Another thing I’ve more recently discovered I’m not so good at is video games. Put a joystick and Pac-Man in front me and I’m golden, but these newfangled games (of the past two decades) – let’s just say, there’s a lot of room for improvement. Apparently, I lack hand-eye coordination. (Which is not entirely surprising since I can barely pat my head and rub my tummy at the same time). I can’t help but think there’s something fundamentally wrong with me if I can’t master something my five year old cousin can do.

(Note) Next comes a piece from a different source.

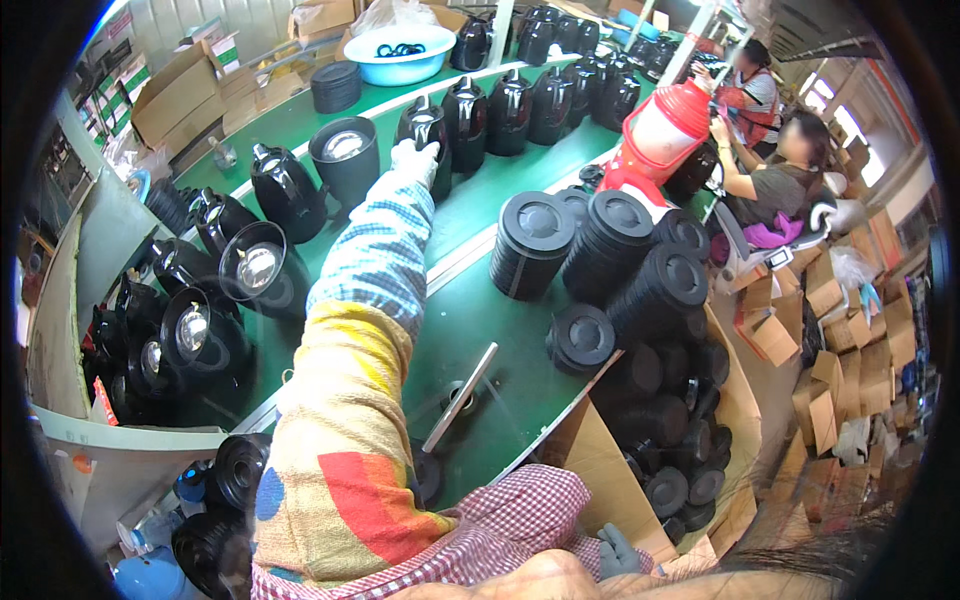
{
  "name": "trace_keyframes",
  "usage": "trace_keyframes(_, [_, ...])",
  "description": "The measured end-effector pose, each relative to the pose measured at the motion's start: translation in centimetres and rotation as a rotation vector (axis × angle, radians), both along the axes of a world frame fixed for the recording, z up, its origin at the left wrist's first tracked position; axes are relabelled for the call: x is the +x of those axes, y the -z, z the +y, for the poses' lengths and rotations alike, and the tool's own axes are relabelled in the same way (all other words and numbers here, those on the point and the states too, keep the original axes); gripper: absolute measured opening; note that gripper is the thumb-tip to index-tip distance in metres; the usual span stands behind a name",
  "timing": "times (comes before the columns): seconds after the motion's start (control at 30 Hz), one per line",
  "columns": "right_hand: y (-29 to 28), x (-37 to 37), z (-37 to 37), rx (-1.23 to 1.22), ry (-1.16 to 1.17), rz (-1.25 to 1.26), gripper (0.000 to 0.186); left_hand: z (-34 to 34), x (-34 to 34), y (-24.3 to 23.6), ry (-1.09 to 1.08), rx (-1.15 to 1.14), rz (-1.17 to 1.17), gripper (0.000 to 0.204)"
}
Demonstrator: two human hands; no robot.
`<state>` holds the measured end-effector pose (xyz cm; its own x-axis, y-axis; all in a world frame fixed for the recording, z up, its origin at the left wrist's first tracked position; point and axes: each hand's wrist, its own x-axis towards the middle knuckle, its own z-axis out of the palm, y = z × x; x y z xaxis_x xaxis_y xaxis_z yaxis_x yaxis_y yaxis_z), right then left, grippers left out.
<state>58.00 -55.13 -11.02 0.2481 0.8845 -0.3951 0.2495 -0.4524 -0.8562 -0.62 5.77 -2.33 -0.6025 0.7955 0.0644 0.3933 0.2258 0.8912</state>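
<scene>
My left hand [413,160], in a pale glove at the end of a long patterned sleeve, has its fingers closed on the top of a glossy black jug [428,122] in a row of similar jugs [508,110]. Just left of it stands an open black jug body [343,160] with a shiny interior. More black jugs [285,195] stand at the left, several with open tops. My right hand [615,550], in a grey glove, is low at the bottom right beside a cardboard box, fingers loosely extended with nothing visible in them.
Stacked black lids [534,235] and a red-and-white container [668,130] stand on the green bench [475,395]. A box of black parts [730,420] is at right. A blue basin [395,65] sits behind. Two co-workers [775,175] work at upper right among cardboard boxes [830,380].
</scene>
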Motion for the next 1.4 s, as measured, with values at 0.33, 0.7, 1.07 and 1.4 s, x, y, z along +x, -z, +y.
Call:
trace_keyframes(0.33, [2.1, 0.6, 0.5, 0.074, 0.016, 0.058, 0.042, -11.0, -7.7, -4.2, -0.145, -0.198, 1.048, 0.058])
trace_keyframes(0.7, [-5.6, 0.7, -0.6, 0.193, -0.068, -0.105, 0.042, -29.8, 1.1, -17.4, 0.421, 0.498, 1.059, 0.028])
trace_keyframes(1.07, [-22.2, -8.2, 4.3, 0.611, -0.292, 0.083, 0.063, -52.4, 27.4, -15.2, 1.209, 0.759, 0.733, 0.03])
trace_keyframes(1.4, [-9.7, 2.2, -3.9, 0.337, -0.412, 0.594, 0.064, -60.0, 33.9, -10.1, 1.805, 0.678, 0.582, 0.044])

My boyfriend says, “It’s cute that you’re so bad at video games”, and that it’s not my fault, I just haven’t been playing since I was eight. That’s true. My childhood was kind of unconventional by western standards. Some of my fondest memories were of stirring homemade yogurt on the stovetop or sitting on the counter watching my mom load foodstuffs into the pressure cooker. One time the lid blow off and shot our dinner straight up to the ceiling – that was the most exciting moment in my life up until then. By junior high, I’d learned how to prepare complex stews and I was a solid contributor to family meals. After watching my mom and aunt get their nails done countless times, I’d gotten good at a giving manicures (seriously, I could buff a shine into the most dull nail in ten seconds flat), and I was also trimming my own bangs and eventually entrusted to give my mom a layered haircut. I learned how to do all these things long ago and have had a lot of practice at them. Maybe some day I’ll pick up another musical instrument or my fingers will seamlessly glide over an Xbox controller. But will I ever be lead guitarist in a rock band? Unlikely. Will I win a video game tournament? Probably not. But life is long and old dogs can learn new tricks. And if there’s ever a basmati rice cooking competition, you’d be wise to put your money on me.


One thought on “Everything I don’t know I didn’t learn in elementary school

  1. That was so funny Shima. I think you would be very good at singing since you don’t need any instruments, the instrument is with you. On the other hand you don’t need to rely on your hand and eye coordination too, you can even sing with your eyes closed. By the way, you forgot to mention the keyboard.